La Fédération a présenté hier le bilan de sa tournée québécoise pour prendre le pouls des entreprises du secteur des ressources. «Dans toutes les régions du Québec, soutient l'organisme, les entreprises et les investisseurs déplorent le manque de soutien et d'accompagnement de la part du gouvernement, particulièrement lorsqu'il s'agit d'aller chercher un appui des communautés locales.»
La société d'exploration Pétrolia, dont la FCCQ a mis en lumière les doléances, tenait justement une rencontre d'information pour les citoyens de Gaspé hier soir. Le président André Proulx, joint là-bas par La Presse Affaires, est déçu de l'absence de représentants du gouvernement à ses côtés lors de ce genre de rencontre.
«La ressource appartient au gouvernement, explique M. Proulx. Pétrolia ne sera pas seule à en tirer des profits. Le gouvernement devrait tirer entre 40 et 50% des profits. On pense que ça n'appartient pas juste à Pétrolia de bien informer la population. Si on était en collaboration avec le gouvernement du Québec dans les campagnes de sensibilisation et d'information, on aurait beaucoup plus de crédibilité.»
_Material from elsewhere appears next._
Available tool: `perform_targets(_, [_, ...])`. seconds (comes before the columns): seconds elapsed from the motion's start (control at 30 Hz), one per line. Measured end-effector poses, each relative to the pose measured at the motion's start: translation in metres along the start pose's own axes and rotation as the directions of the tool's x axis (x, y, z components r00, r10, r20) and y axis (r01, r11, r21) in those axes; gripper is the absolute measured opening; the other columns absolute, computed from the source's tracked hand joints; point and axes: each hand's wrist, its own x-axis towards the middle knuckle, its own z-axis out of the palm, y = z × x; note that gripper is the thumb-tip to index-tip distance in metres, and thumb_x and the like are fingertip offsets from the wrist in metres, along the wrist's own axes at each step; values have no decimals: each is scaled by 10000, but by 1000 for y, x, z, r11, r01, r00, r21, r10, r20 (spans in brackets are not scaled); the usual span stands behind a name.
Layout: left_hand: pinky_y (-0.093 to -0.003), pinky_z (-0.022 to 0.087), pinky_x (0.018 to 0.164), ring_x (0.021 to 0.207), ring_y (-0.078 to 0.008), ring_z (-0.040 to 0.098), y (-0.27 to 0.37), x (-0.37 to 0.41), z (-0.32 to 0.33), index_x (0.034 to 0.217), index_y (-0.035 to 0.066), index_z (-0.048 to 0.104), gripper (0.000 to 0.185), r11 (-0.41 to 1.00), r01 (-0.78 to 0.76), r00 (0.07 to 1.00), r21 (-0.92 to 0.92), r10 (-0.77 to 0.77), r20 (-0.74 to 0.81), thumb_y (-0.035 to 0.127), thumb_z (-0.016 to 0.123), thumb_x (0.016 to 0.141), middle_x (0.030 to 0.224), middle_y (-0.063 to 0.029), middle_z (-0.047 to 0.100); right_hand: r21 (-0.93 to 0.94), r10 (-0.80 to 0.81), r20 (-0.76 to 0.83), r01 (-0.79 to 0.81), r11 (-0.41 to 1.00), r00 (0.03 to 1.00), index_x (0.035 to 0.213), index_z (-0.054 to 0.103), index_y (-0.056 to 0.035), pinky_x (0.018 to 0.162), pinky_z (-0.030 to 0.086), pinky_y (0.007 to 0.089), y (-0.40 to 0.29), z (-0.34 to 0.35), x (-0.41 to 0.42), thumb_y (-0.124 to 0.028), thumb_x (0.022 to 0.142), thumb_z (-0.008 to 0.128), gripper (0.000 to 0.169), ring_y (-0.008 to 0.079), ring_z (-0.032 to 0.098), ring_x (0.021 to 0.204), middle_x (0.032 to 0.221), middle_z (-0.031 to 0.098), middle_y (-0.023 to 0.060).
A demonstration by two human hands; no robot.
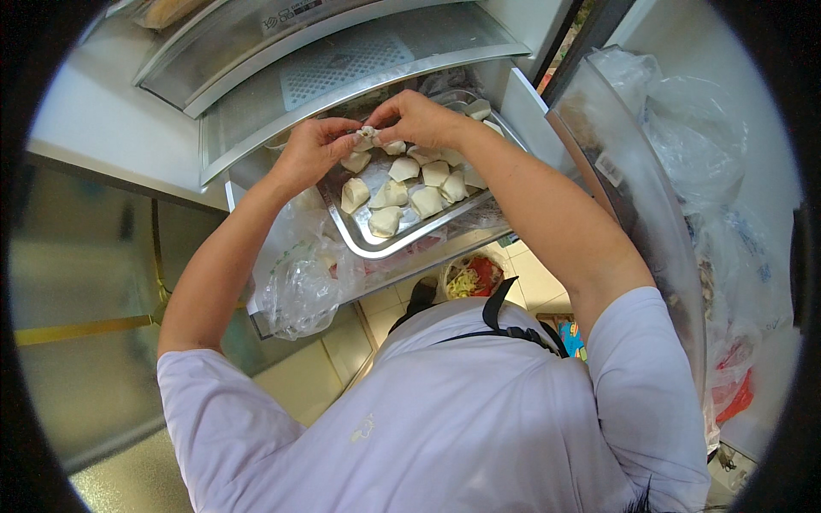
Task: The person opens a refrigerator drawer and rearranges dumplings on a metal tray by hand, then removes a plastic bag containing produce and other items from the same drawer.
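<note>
My left hand [313, 151] and my right hand [420, 120] meet over the far left part of a metal tray [367, 252]. Between their fingertips they pinch a white wrapped dumpling [367, 133], whose surface looks rough and partly covered by the fingers. Several more folded dumplings, such as a wonton-shaped one [385, 221], lie in the tray below. Some sit close together or touch, and my right forearm hides part of the tray's right side. The tray rests on a pulled-out refrigerator drawer [242, 192], over plastic-wrapped contents.
A clear plastic bag [301, 288] bulges over the drawer's left front. Above are a shelf [346, 67] and another drawer [256, 48]. The open door's bin [632, 167] stands close on the right, holding bags [696, 141]. A container with food scraps [473, 279] is on the tiled floor.
</note>
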Motion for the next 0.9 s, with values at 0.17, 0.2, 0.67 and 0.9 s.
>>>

M. Proulx veut éviter que les entreprises comme la sienne se retrouvent dans la même situation que dans le dossier du gaz de schiste. «Le gouvernement a laissé des entreprises aller à l'abattoir. Ce n'est pas une bonne approche.»
Des permis plus rapidement
La FCCQ demande également au gouvernement d'alléger le fardeau administratif des entreprises et d'accélérer l'attribution des permis. La Fédération souligne le cas d'Orbite Aluminae, en Gaspésie, qui «se débat pour obtenir les permis et certificats d'autorisation qui lui permettraient de démarrer le projet, du moins dans sa phase expérimentale. Dans ce dossier, le gouvernement et ses ministères semblent frappés d'attentisme». La direction d'Orbite n'était pas disponible pour apporter plus de précisions hier.
La FCCQ invite enfin le gouvernement à «offrir un régime de redevances attrayant et compétitif» et à «faciliter la formation de la main-d'oeuvre régionale et des communautés autochtones».
La ministre des Ressources naturelles, Martine Ouellet, n'était pas en mesure de commenter la sortie de la FCCQ avant notre heure de tombée.